### Task objective
Once the line holding "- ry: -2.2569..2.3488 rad" is found in the listing below, write it out and each later line exactly, up to and including the one holding "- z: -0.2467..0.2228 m".

————

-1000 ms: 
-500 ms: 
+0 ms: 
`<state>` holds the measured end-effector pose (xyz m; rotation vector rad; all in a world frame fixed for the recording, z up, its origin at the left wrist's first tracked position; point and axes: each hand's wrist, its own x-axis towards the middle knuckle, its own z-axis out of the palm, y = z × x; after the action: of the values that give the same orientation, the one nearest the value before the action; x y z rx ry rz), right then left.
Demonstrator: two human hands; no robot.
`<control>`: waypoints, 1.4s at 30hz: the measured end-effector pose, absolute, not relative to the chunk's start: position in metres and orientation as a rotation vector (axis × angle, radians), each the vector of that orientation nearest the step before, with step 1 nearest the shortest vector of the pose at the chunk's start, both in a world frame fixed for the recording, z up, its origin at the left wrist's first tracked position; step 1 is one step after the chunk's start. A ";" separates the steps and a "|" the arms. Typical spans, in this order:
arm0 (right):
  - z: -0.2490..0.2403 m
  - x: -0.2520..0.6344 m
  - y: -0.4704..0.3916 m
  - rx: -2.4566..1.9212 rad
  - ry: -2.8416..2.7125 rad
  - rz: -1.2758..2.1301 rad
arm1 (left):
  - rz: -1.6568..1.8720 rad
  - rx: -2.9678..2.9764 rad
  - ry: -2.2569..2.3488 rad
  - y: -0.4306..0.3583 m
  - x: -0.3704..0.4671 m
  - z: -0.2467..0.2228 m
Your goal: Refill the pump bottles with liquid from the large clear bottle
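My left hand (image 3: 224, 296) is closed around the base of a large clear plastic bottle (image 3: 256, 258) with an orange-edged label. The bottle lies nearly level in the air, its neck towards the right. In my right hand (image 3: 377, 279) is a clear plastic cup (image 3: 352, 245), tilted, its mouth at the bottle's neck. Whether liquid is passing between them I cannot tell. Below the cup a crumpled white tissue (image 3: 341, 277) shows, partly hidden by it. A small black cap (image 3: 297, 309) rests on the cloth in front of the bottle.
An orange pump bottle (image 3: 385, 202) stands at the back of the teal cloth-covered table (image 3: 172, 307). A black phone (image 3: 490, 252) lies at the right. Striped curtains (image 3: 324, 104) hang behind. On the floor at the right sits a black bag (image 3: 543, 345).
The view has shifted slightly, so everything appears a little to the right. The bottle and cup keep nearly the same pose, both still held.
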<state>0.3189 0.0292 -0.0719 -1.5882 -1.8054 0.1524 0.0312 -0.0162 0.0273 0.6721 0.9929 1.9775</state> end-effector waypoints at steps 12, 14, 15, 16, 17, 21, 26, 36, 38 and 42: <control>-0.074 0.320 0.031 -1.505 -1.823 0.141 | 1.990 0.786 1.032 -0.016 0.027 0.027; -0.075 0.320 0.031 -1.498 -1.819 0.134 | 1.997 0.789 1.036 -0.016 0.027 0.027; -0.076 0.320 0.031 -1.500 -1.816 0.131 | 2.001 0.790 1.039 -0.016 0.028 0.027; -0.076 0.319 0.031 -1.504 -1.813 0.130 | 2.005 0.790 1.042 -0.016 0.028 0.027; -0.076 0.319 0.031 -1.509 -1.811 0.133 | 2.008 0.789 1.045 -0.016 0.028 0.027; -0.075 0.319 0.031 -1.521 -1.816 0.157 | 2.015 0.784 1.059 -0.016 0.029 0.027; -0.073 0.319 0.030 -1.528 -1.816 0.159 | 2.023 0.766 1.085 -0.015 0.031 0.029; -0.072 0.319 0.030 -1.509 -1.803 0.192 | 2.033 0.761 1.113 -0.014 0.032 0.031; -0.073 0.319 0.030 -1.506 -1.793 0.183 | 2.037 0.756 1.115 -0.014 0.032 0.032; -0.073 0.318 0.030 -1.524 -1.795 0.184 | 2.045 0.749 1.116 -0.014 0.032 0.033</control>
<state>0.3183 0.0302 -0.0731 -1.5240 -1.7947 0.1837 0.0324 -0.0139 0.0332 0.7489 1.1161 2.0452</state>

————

### Written answer
  - ry: -2.2569..2.3488 rad
  - y: -0.4306..0.3583 m
  - x: -0.3704..0.4671 m
  - z: -0.2467..0.2228 m

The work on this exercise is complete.